What is expected. Two lines mark the range in the entries below: the one holding "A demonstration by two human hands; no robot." and the one holding "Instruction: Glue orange". Set down those two and all lines between them, exactly.

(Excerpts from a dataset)
━━━━━━━━━━━━━━━━━━━━

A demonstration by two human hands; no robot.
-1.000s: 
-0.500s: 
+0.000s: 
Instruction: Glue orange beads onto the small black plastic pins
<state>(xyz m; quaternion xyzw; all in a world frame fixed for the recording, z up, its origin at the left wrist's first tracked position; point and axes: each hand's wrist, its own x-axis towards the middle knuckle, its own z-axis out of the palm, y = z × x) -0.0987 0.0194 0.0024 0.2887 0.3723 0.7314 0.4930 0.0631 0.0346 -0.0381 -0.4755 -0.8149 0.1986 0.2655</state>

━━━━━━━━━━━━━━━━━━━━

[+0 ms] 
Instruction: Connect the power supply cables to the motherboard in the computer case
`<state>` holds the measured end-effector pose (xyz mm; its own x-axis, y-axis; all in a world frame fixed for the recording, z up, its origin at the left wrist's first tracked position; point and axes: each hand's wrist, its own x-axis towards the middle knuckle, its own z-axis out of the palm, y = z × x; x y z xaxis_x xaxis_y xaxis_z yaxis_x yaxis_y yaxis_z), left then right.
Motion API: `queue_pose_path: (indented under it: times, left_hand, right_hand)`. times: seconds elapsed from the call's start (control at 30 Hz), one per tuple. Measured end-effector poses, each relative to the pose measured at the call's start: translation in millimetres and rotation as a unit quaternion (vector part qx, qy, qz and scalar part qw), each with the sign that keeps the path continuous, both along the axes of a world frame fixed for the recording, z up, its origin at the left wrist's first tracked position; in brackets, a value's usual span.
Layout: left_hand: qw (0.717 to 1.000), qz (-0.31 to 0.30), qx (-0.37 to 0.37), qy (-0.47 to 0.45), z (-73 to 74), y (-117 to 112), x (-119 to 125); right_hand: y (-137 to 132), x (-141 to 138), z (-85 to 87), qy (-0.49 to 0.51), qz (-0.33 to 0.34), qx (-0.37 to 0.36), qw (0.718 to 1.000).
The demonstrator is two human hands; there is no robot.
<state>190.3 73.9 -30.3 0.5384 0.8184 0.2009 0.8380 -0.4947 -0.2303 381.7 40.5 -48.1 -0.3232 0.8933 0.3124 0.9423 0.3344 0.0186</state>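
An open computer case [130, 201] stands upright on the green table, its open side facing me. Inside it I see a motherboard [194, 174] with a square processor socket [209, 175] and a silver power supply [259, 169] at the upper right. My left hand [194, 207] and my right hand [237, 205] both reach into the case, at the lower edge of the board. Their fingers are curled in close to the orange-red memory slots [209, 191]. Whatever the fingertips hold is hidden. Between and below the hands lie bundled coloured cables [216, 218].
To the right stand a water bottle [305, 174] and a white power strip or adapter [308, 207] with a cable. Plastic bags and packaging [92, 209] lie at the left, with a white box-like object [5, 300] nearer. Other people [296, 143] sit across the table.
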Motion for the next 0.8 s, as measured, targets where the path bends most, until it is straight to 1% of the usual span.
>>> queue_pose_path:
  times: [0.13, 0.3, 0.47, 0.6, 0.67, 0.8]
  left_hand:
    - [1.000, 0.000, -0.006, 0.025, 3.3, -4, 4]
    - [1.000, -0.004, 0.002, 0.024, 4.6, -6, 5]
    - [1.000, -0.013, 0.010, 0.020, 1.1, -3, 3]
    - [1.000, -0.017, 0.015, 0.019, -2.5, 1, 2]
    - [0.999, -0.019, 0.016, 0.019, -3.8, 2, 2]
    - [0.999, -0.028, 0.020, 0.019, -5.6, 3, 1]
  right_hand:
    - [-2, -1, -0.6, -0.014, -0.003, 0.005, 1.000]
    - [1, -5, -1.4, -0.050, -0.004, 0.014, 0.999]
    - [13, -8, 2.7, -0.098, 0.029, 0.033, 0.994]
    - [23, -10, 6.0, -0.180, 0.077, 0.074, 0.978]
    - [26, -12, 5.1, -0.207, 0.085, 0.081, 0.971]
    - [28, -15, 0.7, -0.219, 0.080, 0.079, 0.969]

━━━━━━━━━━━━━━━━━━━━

Response box.
A demonstration by two human hands; no robot.
-1.000s: 
-0.500s: 
+0.000s: 
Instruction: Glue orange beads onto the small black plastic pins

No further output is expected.